_WHAT TO WORK ON_
Copy nothing from the entries below except the lines from the one containing "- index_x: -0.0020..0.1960" through the one containing "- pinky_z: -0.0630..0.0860", and copy those exactly.
-*-
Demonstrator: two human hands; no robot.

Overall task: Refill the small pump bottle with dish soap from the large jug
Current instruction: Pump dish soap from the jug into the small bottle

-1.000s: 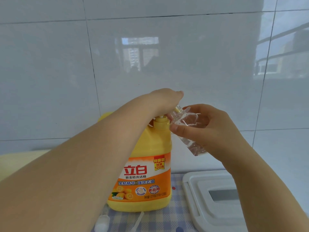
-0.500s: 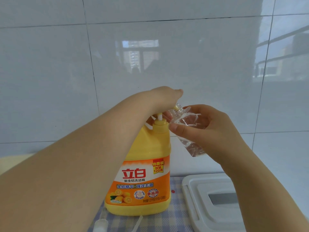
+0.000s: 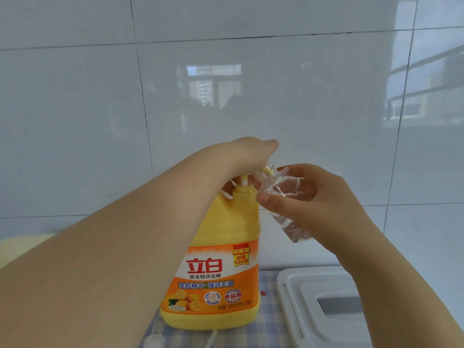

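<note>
White tiled wall (image 3: 251, 71) behind; left hand (image 3: 247, 151) presses the yellow jug (image 3: 221, 247) pump, right hand (image 3: 319, 197) grips the tilted clear bottle (image 3: 283, 194) at its spout.

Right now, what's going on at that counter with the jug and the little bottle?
A person is refilling by pump. The left hand rests on top of the pump head of the yellow dish soap jug, which stands on the checked cloth. The right hand holds the small clear bottle tilted, its open neck up against the pump's yellow spout. The bottle looks mostly empty. Its removed pump appears to lie on the cloth in front of the jug.
</note>
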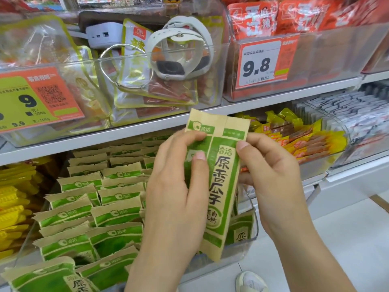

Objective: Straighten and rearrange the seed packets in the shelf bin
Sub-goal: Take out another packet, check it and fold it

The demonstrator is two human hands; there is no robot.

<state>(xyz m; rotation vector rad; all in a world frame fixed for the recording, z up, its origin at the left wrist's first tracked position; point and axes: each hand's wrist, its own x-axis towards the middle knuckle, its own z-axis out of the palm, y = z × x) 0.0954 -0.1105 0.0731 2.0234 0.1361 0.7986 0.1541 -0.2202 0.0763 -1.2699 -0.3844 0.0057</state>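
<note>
With the left hand [179, 186] and right hand [271, 175] both gripping upright seed packets [223, 186] above the shelf bin [242, 245], alignment is underway; next, reinsert them squarely into a row.

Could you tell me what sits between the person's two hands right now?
In the head view, upright green and tan seed packets fill the gap: the left hand and right hand pinch them from either side, above the shelf bin.
</note>
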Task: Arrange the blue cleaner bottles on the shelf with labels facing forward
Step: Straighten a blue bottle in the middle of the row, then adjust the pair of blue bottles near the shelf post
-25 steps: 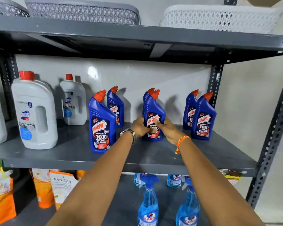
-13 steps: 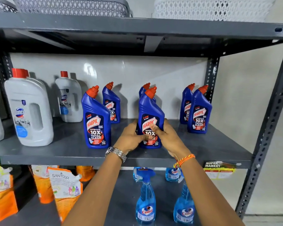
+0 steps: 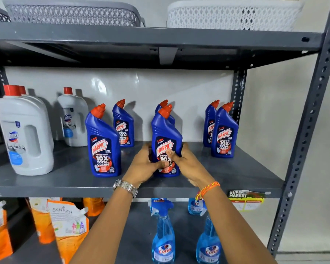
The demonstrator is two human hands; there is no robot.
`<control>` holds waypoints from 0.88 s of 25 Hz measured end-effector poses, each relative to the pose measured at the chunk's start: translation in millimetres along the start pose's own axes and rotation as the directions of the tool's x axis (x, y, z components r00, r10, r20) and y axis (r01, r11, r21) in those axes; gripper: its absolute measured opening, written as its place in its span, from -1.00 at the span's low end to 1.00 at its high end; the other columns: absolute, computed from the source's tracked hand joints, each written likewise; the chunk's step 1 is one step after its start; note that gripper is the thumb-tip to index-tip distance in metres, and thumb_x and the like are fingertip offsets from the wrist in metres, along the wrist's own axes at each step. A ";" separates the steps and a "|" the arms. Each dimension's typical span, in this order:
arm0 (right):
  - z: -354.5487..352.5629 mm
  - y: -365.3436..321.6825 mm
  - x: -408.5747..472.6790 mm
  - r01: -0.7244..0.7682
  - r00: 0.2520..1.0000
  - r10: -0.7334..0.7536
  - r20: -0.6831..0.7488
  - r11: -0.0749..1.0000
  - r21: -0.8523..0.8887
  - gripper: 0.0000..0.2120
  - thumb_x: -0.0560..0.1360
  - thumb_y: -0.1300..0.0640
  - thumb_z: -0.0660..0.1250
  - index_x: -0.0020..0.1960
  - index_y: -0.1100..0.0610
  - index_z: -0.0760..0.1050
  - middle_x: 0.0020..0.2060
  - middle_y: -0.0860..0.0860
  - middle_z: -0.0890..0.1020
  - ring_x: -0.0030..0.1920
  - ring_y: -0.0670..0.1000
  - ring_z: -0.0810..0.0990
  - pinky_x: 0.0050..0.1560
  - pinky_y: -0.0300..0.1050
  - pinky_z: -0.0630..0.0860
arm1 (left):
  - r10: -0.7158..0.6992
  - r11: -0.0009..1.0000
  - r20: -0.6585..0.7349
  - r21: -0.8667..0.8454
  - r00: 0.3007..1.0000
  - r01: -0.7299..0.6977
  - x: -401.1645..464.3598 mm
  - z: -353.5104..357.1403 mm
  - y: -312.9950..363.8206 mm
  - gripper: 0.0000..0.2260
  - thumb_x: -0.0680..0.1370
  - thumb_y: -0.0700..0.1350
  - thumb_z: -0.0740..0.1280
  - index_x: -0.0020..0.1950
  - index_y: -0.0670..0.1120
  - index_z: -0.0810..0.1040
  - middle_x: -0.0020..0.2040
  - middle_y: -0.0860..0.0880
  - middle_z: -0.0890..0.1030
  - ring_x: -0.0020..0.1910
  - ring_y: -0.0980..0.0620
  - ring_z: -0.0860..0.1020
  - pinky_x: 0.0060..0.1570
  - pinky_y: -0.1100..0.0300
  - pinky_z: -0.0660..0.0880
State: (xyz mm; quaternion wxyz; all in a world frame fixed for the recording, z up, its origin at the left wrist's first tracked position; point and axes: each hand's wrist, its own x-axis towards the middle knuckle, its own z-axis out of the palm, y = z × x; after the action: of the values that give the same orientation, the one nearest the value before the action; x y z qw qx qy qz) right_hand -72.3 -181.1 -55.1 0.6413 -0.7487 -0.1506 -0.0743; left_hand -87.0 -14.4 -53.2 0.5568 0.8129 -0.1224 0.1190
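Up front, both forearms reach forward and up to the grey metal shelf (image 3: 236, 174). The left hand (image 3: 144, 165) and right hand (image 3: 187, 162) clasp the lower body of a blue plastic cleaner bottle with a red cap (image 3: 165, 136) from either side, thumbs across its label. It stands upright near the shelf's front edge, label facing forward, between two more front blue bottles (image 3: 103, 143) (image 3: 224, 134).

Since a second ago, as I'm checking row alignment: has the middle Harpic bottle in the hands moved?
Yes. The held bottle has come forward toward the shelf's front edge, now roughly level with the front-left bottle.
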 end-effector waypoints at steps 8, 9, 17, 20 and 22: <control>-180.3 1.1 -0.8 0.009 0.800 -0.050 -0.598 0.997 -0.072 -0.49 0.57 0.05 0.35 0.41 0.17 0.24 0.17 -0.02 0.44 0.25 0.04 0.47 -0.03 -0.25 0.49 | 0.270 0.950 -0.239 -0.092 0.933 -0.299 -45.8 124.2 70.2 -0.56 0.42 -0.25 0.50 0.23 -0.03 0.46 0.08 0.07 0.61 0.11 0.10 0.63 0.14 0.32 0.52; -190.4 0.9 9.0 -0.041 0.823 -0.008 -0.568 0.996 -0.073 -0.45 0.58 0.01 0.33 0.44 0.18 0.19 0.20 0.00 0.41 0.25 0.04 0.46 -0.02 -0.24 0.50 | 0.183 0.975 -0.052 -0.120 0.982 -0.188 -27.6 144.4 79.6 -0.48 0.44 -0.24 0.49 0.33 -0.05 0.40 0.18 0.07 0.57 0.23 0.06 0.59 0.21 0.28 0.49; -203.3 30.0 57.0 -0.065 0.968 0.062 -0.243 0.998 -0.002 -0.58 0.62 -0.04 0.26 0.39 0.16 0.39 0.24 0.23 0.64 0.13 0.16 0.69 0.17 0.21 0.63 | 0.002 0.937 0.104 0.347 0.995 -0.038 102.5 183.5 85.8 -0.47 0.46 -0.19 0.47 0.39 -0.16 0.40 0.29 -0.19 0.60 0.26 -0.22 0.58 0.25 -0.03 0.51; -207.8 26.2 27.1 -0.005 0.975 -0.013 -0.220 0.997 -0.081 -0.57 0.61 -0.11 0.23 0.39 0.08 0.40 0.18 0.12 0.67 0.13 0.10 0.70 0.12 0.12 0.67 | 0.030 0.960 0.066 0.275 0.997 -0.048 80.5 186.6 77.3 -0.56 0.46 -0.18 0.48 0.31 -0.14 0.48 0.18 -0.14 0.66 0.13 -0.12 0.63 0.15 0.02 0.57; -207.8 28.6 3.9 0.019 0.980 -0.033 -0.195 0.997 -0.070 -0.59 0.61 -0.12 0.22 0.38 0.04 0.40 0.16 0.04 0.68 0.12 0.03 0.70 0.04 -0.01 0.68 | 0.081 0.971 0.032 0.222 0.996 -0.086 56.4 188.6 68.9 -0.58 0.45 -0.17 0.49 0.28 -0.15 0.50 0.12 -0.12 0.67 0.05 -0.06 0.64 0.12 0.02 0.60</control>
State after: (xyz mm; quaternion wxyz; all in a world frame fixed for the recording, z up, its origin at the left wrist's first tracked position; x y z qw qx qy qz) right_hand -42.5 -388.5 -46.2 0.6262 -0.7570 -0.0937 -0.1613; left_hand -45.9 -218.5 -40.5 0.4550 0.8657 -0.1488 0.1462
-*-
_COMPLETED TASK_
  - index_x: -0.0020..0.1960
  - index_y: -0.1100..0.0610
  - index_z: -0.0760..0.1050
  - middle_x: 0.0020..0.2060
  - middle_y: -0.0860..0.0860
  - middle_z: -0.0890..0.1020
  - ring_x: -0.0030..0.1920
  - ring_y: -0.0670..0.1000
  - ring_z: -0.0810..0.0990
  - pinky_x: 0.0050..0.1560
  - pinky_y: -0.0300..0.1050
  - pinky_z: -0.0630..0.0860

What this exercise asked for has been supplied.